Is it sufficient to lead a comfortable life (2 BHK flat, own car etc) and have good savings. I am not sure about expenses in Dubai.

Please advise.


----------



## mukallawi (Dec 2, 2011)

hi there, 

Accommodation is taking a big budget in here, u need to be careful !!!, the average annual rent for 2 bedroom flat in dubai is 50,000-75000, i think 10,000 will cover your basic expenses in Dubai, food, electricity bill, fuel, car installments...etc

Regardz


----------



## EmilieTS (Dec 28, 2011)

I too would be cautious or try to negotiate at least something for housing, you'd be looking at 4500-5000 conservatively for a 2 bedroom unless you want to go outside of Duabi itself. All the companies know housing is the bulk of your expense so it doesnt seem right that they would just ignore that portion.


----------



## Jynxgirl (Nov 27, 2009)

A western expat would struggle on this. Most asian/indian expats would live comfortable on this and be able to save quite a bit, as long as they are not trying to keep up with the western expats. 

A great deal of the individuals on this site, are of the western variety. 

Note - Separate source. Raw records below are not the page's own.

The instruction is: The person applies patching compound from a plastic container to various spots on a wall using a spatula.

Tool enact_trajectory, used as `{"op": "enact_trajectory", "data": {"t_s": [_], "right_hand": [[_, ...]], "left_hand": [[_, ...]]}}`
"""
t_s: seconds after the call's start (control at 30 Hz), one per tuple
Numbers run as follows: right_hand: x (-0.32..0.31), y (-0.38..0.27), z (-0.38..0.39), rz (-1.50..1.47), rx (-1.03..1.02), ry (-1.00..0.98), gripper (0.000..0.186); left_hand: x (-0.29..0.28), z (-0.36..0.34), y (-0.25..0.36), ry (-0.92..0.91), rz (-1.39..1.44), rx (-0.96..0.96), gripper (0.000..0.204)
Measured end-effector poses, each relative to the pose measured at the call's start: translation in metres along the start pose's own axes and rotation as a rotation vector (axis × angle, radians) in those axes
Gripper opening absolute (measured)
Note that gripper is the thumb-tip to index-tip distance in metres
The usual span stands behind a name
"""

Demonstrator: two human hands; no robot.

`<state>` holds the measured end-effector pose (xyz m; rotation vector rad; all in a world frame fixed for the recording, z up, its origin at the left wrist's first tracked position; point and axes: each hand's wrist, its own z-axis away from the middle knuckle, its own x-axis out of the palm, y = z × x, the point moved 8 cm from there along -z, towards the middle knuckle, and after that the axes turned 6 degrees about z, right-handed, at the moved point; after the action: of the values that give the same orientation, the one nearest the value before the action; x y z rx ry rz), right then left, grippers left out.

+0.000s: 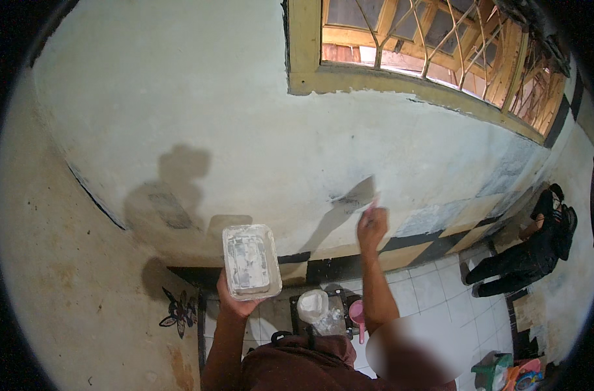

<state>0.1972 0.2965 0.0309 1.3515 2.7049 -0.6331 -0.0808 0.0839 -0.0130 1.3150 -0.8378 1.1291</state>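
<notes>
My left hand (233, 300) holds up a whitish rectangular tub (277, 260) from below, its inside coated with a white paste. Raised at the wall, my right hand (372, 227) is closed round a slim tool (375, 199); its working end is blurred, so its kind is unclear. The tool is close to the pale wall (245, 130), beside a dark scuffed patch (339, 197) crossed by the hand's shadow. Whether it touches the wall I cannot tell.
A yellow window frame (388, 81) with metal bars is above right. Below, a dark low stand (296, 318) bears a white container (312, 305), near a pink dipper (356, 313). Another person (538, 254) in dark clothes stands at right. Coloured baskets (496, 375) sit lower right.
</notes>
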Motion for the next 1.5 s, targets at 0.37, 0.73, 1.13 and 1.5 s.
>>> {"op": "enact_trajectory", "data": {"t_s": [0.37,0.73,1.13,1.5], "right_hand": [[0.084,-0.07,0.086,-0.223,-0.25,-0.529,0.019],[0.006,-0.035,0.07,0.07,-0.069,-0.233,0.011],[0.078,0.018,0.162,0.034,-0.389,-0.719,0.014],[-0.004,0.067,0.037,0.082,0.154,-0.257,0.009]], "left_hand": [[0.003,-0.01,-0.016,0.014,0.054,-0.1,0.055],[0.0,-0.012,-0.012,-0.036,0.06,-0.106,0.057],[0.013,-0.007,-0.008,0.028,0.007,-0.046,0.051],[0.006,-0.001,-0.015,0.003,0.007,-0.127,0.054]]}}
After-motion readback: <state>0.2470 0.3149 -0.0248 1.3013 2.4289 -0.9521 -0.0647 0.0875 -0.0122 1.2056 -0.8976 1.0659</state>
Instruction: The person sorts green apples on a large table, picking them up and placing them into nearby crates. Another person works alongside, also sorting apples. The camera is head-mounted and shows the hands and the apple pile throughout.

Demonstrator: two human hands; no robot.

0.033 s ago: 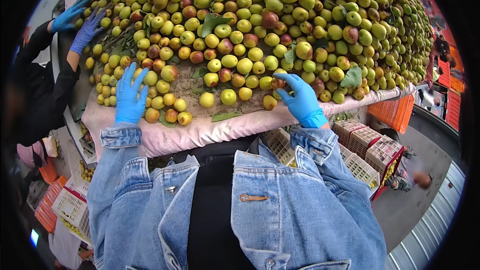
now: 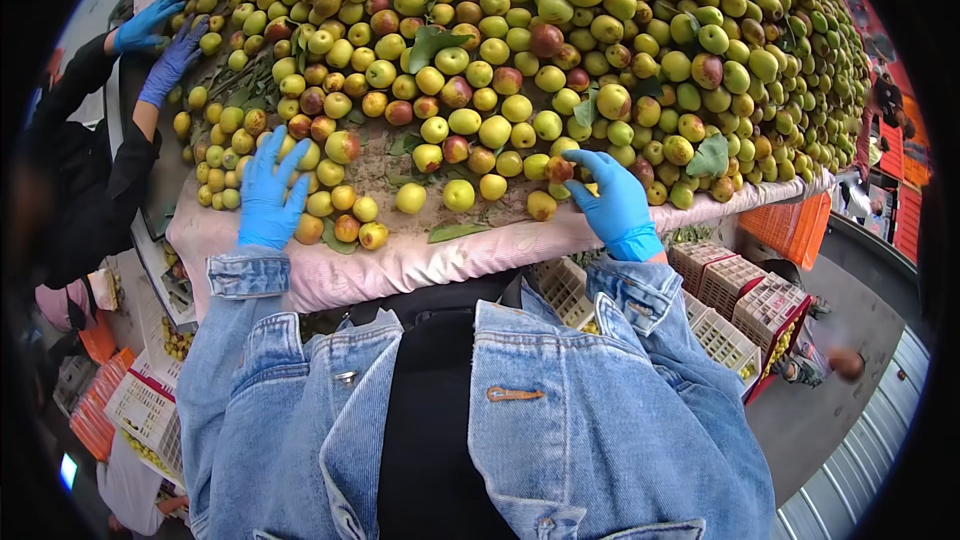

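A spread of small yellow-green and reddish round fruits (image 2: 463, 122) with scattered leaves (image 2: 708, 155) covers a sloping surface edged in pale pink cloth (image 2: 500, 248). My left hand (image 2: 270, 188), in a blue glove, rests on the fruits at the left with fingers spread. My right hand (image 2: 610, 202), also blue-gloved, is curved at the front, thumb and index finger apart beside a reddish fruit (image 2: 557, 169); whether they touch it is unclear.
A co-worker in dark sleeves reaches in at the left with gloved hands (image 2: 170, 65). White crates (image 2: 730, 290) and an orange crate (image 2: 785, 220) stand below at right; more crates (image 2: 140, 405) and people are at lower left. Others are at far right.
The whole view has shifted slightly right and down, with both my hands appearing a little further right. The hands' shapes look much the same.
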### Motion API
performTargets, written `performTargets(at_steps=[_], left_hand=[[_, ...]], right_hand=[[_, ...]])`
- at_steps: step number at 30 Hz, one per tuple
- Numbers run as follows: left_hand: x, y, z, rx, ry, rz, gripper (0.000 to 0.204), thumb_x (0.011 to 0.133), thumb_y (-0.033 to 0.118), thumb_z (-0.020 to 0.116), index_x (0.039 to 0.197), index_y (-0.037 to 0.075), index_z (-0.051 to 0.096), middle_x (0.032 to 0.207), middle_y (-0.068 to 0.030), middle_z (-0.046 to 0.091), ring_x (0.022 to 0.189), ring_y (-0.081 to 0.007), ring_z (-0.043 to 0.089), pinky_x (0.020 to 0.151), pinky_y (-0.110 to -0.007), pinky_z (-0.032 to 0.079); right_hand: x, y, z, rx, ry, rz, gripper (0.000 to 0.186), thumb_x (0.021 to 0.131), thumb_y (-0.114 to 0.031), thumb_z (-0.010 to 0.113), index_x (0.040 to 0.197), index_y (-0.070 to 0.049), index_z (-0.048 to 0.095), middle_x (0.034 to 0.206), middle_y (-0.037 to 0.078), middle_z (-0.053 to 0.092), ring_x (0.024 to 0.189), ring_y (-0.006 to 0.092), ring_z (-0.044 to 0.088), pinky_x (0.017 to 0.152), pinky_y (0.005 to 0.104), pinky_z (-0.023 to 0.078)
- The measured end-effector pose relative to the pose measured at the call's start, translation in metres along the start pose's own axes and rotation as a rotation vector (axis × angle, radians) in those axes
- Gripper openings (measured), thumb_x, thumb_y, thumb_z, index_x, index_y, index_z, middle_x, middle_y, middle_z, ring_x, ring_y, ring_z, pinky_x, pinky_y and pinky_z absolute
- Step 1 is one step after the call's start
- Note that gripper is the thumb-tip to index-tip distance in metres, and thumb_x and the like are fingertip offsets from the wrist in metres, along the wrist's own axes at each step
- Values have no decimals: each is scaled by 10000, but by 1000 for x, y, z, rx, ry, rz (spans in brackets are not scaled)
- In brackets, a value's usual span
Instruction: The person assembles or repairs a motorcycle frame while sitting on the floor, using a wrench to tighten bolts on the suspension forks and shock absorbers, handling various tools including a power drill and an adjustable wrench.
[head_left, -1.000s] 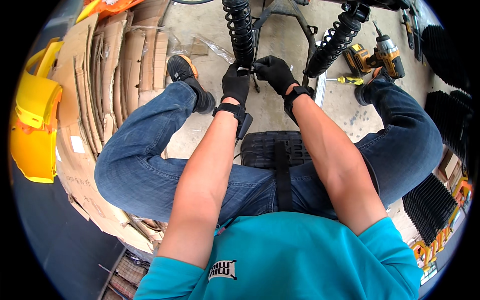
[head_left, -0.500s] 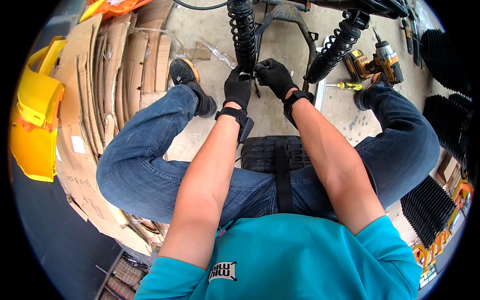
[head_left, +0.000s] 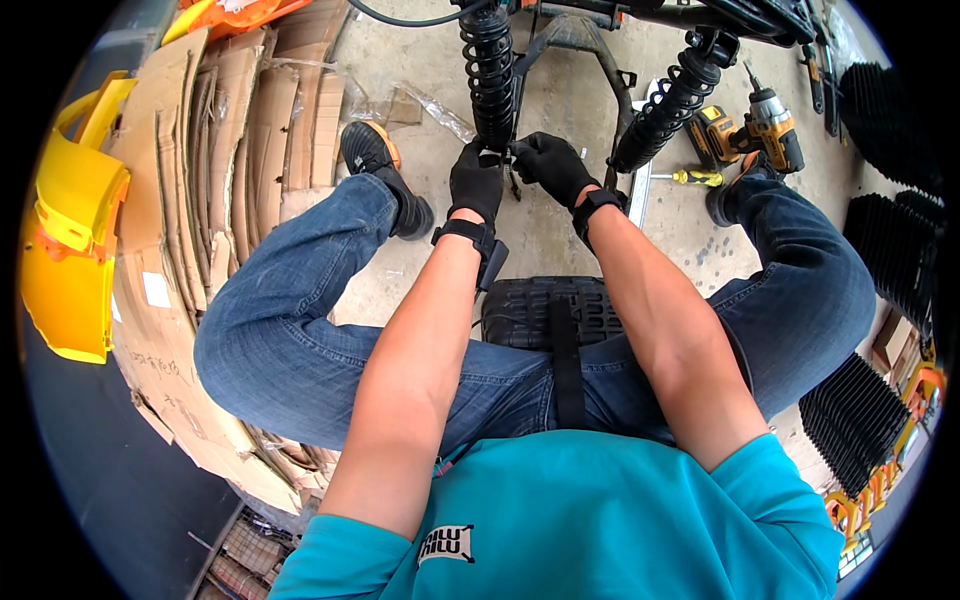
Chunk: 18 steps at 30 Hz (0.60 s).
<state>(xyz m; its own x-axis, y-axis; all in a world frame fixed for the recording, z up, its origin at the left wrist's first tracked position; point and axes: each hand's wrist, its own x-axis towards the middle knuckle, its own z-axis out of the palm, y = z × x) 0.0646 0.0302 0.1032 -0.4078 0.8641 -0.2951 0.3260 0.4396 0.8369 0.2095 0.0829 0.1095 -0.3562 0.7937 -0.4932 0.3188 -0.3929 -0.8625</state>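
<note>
Left hand point(head_left: 476, 182) presses in by the spring point(head_left: 488, 75), grip too hidden to tell, right hand point(head_left: 554, 166) pinched narrow beside it—steadiness should help.

Teal short-sleeved shirt point(head_left: 620, 510); white chest patch point(head_left: 447, 543) with black characters. Left hand point(head_left: 476, 182) and right hand point(head_left: 554, 166) fitted with black gloves point(head_left: 480, 197). Black wrist straps point(head_left: 462, 230), the left carrying a dark module point(head_left: 491, 266). Blue denim jeans point(head_left: 275, 310). Black shoes point(head_left: 368, 152) with orange edging point(head_left: 390, 152).
</note>
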Motion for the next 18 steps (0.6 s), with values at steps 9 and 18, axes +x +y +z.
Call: performTargets(at_steps=[9, 18], left_hand=[[6, -20, 5, 28, 13, 30, 343, 778, 34, 588, 1120, 48, 609, 747, -67, 652, 564, -134, 576, 511, -275, 440], [12, -30, 8, -28, -22, 61, 374, 783, 6, 606, 1155, 33, 575, 738, -70, 653, 524, -110, 542, 460, -259, 397]], right_hand=[[-1, -10, 9, 143, 66, -8, 215, 901, -221, 591, 924, -8, 611, 757, 67, 642, 635, 123, 592, 600, 277, 485], [7, 6, 3, 85, 33, -67, 255, 833, -235, 637, 906, 9, 653, 738, 108, 669, 650, 158, 635, 620, 293, 502]])
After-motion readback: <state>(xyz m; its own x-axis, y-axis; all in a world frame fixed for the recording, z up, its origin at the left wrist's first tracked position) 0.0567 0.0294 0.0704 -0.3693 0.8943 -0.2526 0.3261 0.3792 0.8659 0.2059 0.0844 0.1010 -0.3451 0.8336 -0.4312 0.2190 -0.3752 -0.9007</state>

You will be fine on a 19,000. How much you save will be up to how you live here. If you in bur dubai or new dubai, if you drive a civic or a bmw, if you send your child to a western expat school or an 'mutli-cultural' school, attend regularly the 300+ dirham drunken brunches or have home cooked meals on Friday.... it is your choice if you can/will save here.


----------



## Negs (Jan 4, 2012)

Thank you so much for replies.

I am an Indian expat. 

-- I would like to stay in Dubai only in 2 BHK flat, do we get decent flat for 5000 D ???. 
-- Can I have my own car (mid-low range) with monthly expenses of 2000 D?? 
-- Other house expenses may be around 2000 D (just me, wife and 6 months old son).

So, I was thinking around 9K would be my monthly expenses except dining and other non-regular expenses.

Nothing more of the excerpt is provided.